The neurologists who “directed” care had 46 as the average number of patients in this category. The average costs of these patients broke down as follows. The total cost of care for these patients averaged $9,842, and 2.8% of that spending went to neurologists for their care (E&M and procedure codes). The majority of Medicare spending went to hospitals, outpatient visits, ancillaries, post acute care, and “other services” at 88% of total spending. Other physician fees made up the other 9% of the total costs. The lesson here is even with neurologists “directing” care the total costs are mostly due to costs of care beyond the physician’s own fees.
In the category of neurologists who “influenced” care, the total spending on these patients was $7,861. Only 4.1% of the total cost was due to neurologists’ professional fees. In the “contributed” category only 0.6% of the total costs of $21,463 were spent on neurologists’ professional fees for an average of 268 patients per neurologist. The lessons from this category are that neurologists take care of very sick (expensive) patients, and neurologists’ share of the Medicare reimbursement pie in these states is only about 0.6%. The percent of professional fees for all physicians involved with care out of the total costs was around 12–14%. The total costs of care for the year were even higher for patients with diabetes ($26,606), coronary artery disease ($26,759), COPD ($32,701), and heart failure ($36,115).

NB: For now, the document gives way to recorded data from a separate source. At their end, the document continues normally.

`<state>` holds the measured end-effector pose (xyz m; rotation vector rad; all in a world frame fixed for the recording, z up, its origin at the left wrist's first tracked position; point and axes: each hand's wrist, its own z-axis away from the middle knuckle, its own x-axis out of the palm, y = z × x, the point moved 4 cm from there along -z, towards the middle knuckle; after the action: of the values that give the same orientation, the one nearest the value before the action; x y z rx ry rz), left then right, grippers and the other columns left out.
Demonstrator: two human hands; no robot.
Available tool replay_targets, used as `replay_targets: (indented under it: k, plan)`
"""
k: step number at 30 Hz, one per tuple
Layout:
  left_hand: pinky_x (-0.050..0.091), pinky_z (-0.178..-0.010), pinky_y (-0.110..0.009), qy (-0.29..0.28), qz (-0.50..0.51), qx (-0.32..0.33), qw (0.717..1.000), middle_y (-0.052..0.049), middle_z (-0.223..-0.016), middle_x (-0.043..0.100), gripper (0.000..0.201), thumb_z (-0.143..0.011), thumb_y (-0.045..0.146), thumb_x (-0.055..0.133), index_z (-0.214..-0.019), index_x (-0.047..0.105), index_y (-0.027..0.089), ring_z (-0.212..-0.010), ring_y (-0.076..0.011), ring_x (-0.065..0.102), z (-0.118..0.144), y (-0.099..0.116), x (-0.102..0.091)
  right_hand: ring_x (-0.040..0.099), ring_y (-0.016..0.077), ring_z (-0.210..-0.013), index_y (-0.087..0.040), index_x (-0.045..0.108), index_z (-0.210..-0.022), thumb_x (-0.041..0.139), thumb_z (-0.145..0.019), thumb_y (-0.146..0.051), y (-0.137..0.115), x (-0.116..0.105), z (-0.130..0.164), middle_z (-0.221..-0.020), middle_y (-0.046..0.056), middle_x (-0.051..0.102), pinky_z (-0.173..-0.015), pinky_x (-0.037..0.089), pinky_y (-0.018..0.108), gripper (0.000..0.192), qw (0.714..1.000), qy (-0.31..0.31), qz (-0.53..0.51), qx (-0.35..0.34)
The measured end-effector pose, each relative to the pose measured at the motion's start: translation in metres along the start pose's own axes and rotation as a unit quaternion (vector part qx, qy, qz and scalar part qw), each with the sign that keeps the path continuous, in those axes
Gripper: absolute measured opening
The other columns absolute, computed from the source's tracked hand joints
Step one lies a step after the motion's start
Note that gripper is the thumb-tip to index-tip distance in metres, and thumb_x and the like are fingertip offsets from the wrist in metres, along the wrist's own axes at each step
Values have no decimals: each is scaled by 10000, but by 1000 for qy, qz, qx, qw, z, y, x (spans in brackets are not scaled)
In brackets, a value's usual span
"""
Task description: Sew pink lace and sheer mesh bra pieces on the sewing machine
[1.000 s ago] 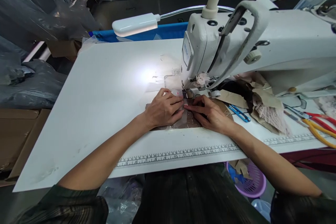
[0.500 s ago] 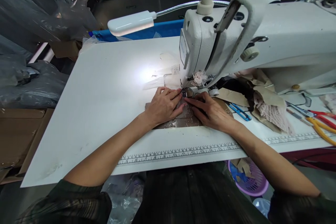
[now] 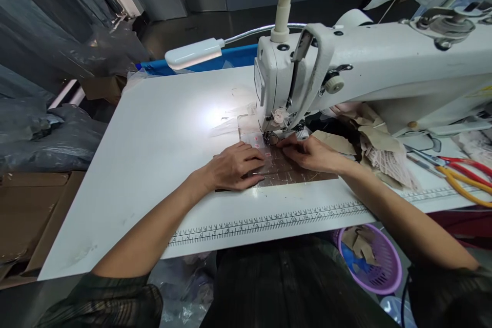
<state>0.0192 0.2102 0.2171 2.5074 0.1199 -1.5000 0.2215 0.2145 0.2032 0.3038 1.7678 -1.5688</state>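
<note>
Beneath the needle area of a white sewing machine [image 3: 292, 77] lies a piece of sheer pale fabric [image 3: 249, 124] with small pink marks. My left hand [image 3: 238, 166] rests on the cloth left of the presser foot [image 3: 271, 138], its fingers stretched out and slightly bent. Just right of the foot is my right hand [image 3: 309, 154], fingers drawn together low over the brown, shiny plate [image 3: 300, 178]. Whatever sits between its fingertips is hidden. A pale fabric rosette [image 3: 280, 115] is on the machine head.
A printed ruler [image 3: 269, 224] runs along the table's front edge. Right of the machine bed lie beige fabric scraps [image 3: 378, 136] and orange-handled scissors [image 3: 465, 184]. A white lamp [image 3: 194, 54] lights the left tabletop. Below the table stands a purple basket [image 3: 395, 266].
My left hand has drawn back from the presser foot, uncovering the pink-marked fabric. My right hand's fingers have closed together. The view has shifted, and the blue snips are no longer visible.
</note>
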Motion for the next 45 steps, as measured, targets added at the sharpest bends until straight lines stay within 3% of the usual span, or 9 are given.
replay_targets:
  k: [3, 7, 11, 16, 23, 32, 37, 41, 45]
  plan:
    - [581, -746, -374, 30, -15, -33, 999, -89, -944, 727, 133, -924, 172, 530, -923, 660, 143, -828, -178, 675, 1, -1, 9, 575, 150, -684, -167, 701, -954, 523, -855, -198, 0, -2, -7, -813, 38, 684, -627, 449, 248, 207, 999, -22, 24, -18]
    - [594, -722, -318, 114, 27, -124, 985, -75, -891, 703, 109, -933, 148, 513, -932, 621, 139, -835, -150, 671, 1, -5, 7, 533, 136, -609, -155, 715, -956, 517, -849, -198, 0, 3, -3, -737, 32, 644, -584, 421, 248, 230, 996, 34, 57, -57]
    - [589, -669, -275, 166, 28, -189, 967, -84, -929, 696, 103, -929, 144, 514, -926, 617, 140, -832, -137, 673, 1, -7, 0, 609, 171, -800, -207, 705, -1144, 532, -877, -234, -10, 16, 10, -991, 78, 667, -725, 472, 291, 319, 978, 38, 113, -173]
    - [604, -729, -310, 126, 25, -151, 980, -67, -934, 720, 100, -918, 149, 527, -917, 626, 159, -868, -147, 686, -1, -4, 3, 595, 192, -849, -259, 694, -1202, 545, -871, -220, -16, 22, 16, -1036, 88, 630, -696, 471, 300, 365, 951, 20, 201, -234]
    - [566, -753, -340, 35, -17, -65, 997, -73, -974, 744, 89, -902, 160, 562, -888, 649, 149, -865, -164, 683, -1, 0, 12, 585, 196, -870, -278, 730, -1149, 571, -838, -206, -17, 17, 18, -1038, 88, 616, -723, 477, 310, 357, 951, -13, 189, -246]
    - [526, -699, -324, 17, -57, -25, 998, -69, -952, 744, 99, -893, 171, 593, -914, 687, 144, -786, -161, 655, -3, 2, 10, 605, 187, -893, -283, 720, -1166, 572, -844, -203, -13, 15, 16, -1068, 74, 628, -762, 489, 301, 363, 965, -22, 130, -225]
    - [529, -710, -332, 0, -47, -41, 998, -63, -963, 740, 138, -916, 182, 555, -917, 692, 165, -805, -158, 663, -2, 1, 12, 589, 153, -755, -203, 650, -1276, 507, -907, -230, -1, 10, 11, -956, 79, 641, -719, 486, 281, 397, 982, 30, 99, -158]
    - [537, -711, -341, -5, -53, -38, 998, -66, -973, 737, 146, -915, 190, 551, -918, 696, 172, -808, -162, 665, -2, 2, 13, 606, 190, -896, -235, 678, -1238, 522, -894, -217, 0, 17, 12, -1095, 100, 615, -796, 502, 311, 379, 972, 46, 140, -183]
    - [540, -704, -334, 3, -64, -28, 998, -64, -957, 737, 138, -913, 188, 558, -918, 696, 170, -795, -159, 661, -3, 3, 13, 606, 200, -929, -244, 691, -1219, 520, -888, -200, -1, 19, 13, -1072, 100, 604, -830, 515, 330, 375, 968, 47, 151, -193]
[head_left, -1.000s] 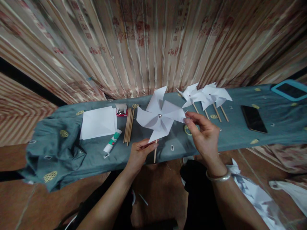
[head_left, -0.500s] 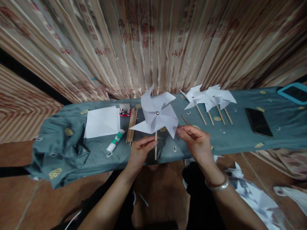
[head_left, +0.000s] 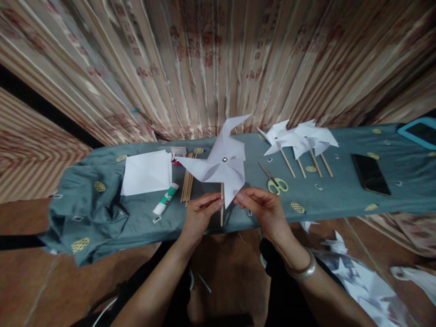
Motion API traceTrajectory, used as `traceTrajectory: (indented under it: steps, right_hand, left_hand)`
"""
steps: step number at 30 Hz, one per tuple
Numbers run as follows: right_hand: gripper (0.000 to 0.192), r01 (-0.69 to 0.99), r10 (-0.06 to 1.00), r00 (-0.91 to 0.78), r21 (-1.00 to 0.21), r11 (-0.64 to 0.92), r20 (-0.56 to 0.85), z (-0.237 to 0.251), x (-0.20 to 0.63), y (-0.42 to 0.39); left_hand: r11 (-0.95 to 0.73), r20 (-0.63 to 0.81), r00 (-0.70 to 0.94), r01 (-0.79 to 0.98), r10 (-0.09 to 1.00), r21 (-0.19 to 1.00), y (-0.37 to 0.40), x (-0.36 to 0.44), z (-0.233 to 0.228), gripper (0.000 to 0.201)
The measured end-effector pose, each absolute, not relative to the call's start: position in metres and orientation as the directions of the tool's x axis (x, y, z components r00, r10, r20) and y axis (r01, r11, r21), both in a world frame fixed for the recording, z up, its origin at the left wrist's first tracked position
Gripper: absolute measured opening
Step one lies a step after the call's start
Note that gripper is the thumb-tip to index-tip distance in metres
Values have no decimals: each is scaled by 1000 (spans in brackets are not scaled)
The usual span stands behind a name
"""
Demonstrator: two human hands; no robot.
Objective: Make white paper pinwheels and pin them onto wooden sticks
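Note:
A white paper pinwheel (head_left: 221, 168) with a shiny pin at its centre is held upright above the cloth-covered table. My left hand (head_left: 202, 213) pinches its wooden stick (head_left: 222, 217) between thumb and fingers, below the blades. At the edge of the lowest blade, the thumb and forefinger of my right hand (head_left: 264, 209) are pinched together. Green-handled scissors (head_left: 277, 185) lie just beyond my right hand. Behind my left hand are several loose wooden sticks (head_left: 187, 181) and a glue stick (head_left: 166, 199).
White paper squares (head_left: 146, 172) lie at the left, beside a small red box (head_left: 177, 156) of pins. Several pinwheels (head_left: 299, 138) rest at the back right, near a black phone (head_left: 369, 174) and a blue-framed device (head_left: 420, 131). White folded paper pieces (head_left: 364, 281) lie below the table at right.
The pinwheel's blades have turned clockwise about the pin. My right hand has moved left and slightly down with the blade, uncovering the scissors. My left hand has stayed on the stick.

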State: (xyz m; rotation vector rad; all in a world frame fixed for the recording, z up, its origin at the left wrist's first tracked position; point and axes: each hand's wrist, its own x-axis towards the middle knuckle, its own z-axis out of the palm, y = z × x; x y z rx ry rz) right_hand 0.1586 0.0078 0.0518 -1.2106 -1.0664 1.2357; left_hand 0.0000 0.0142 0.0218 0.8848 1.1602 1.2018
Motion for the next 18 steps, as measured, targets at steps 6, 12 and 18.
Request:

Every neurologist had a scale for costs by percentile, so each neurologist would know where they were compared to the average total Medicare spending per patient per year. The lesson overall was that neurologists have only a partial role in both quality and cost. The “medical neighborhood” as I call it determines the physician’s quality and cost performance of those panels of patients.
Medicare will start to pay for higher quality and lower cost/patient in 2015 with the Value–based Payment Modifier (VBPM), and this type of report will be improved in some ways according to feedback CMS receives. Since this VBPM is budget neutral, some physicians in not–so–good neighborhoods will have pay cuts. The payment modifier will begin for some practices, most likely groups, in 2015 using cost and quality data from 2013. Medicare does adjust payments for sickness level differences (risk adjustment) as well as for geographic differences in local resource prices (price adjustment).
The overall lesson is there is little time to waste for neurologists to become involved with their medical neighborhood in which they practice, to improve both quality and cost performance. Quality measurement will evolve, and electronic health records will assist with data measurement, analysis, and feedback for all physicians to improve their processes of care, resulting in better outcomes for all patients.
Neurology will continue to play an important role in diagnosing and treating very ill (and expensive) patients. The value of neurologic care will become more obvious as quality and cost measures evolve.
Neurologists and the AAN need to lead–– or else follow what other entities decide—in improving patient outcomes while reducing the unsustainable increase in healthcare costs.
Disclaimer: The opinions expressed in this posting are those of the author only and do not represent the views of the American Academy of Neurology or any of its affiliated subsidiaries.